◆ **WHAT YOU NEED TO DO**
Search the entries for the word "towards". Copy every line that holds it.

◆ **Extracted records**
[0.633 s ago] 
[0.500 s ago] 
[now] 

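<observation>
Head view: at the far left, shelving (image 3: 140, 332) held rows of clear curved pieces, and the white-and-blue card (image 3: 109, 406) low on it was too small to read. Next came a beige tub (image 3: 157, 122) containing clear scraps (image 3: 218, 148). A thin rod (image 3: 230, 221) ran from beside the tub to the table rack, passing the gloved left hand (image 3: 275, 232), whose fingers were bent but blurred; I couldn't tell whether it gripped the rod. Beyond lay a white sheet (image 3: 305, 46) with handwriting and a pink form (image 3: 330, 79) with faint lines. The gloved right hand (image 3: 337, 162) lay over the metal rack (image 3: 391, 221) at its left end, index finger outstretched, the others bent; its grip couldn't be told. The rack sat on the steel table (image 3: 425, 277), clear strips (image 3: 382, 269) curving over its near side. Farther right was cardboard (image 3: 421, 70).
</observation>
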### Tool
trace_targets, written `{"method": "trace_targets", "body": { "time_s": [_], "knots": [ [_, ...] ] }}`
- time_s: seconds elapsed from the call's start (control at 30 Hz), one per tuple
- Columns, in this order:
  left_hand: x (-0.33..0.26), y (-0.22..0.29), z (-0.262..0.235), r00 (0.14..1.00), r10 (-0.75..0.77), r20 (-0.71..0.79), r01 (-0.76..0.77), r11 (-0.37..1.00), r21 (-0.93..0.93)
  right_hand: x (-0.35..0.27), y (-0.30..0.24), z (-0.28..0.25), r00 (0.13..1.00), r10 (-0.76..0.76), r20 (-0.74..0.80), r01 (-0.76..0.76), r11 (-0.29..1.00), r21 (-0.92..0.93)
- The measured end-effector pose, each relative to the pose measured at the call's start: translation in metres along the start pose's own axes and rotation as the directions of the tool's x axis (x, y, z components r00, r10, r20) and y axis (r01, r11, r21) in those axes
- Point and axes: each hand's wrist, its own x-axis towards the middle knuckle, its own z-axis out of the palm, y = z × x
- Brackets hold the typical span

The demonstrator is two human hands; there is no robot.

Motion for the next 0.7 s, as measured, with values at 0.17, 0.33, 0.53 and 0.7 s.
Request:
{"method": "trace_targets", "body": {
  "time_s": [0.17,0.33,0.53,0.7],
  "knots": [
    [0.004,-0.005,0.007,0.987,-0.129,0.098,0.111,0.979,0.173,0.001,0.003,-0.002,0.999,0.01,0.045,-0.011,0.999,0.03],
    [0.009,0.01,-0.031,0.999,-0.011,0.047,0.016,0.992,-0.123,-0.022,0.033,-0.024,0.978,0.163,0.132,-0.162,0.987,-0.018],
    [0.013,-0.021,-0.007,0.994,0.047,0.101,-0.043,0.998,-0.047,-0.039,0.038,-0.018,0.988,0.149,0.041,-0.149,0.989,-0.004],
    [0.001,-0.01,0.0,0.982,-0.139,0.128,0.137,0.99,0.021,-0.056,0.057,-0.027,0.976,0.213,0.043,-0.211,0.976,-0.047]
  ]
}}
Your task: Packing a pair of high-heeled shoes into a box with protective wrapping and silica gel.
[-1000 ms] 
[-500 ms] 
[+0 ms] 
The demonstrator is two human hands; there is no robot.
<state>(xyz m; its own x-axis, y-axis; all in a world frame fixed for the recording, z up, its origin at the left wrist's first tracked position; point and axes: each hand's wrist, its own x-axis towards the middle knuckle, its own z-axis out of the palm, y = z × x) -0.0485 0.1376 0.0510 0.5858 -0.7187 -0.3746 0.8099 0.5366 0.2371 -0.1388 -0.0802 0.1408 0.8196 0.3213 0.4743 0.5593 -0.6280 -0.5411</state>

◆ **RESPONSE TO THE TASK**
- Point and axes: each hand's wrist, its own x-axis towards the middle knuckle, its own z-axis out of the palm, y = z × x
<state>(xyz m; its own x-axis, y-axis; all in a world frame fixed for the recording, z up, its origin at the left wrist's first tracked position; point and axes: each hand's wrist, its own x-axis towards the middle knuckle, its own z-axis out of the palm, y = z × x) -0.0485 0.1376 0.0510 0.5858 -0.7187 -0.3746 0.8099 0.5366 0.2371 -0.1388 -0.0802 0.1408 0.8196 0.3213 0.4743 0.5593 -0.6280 -0.5411</state>

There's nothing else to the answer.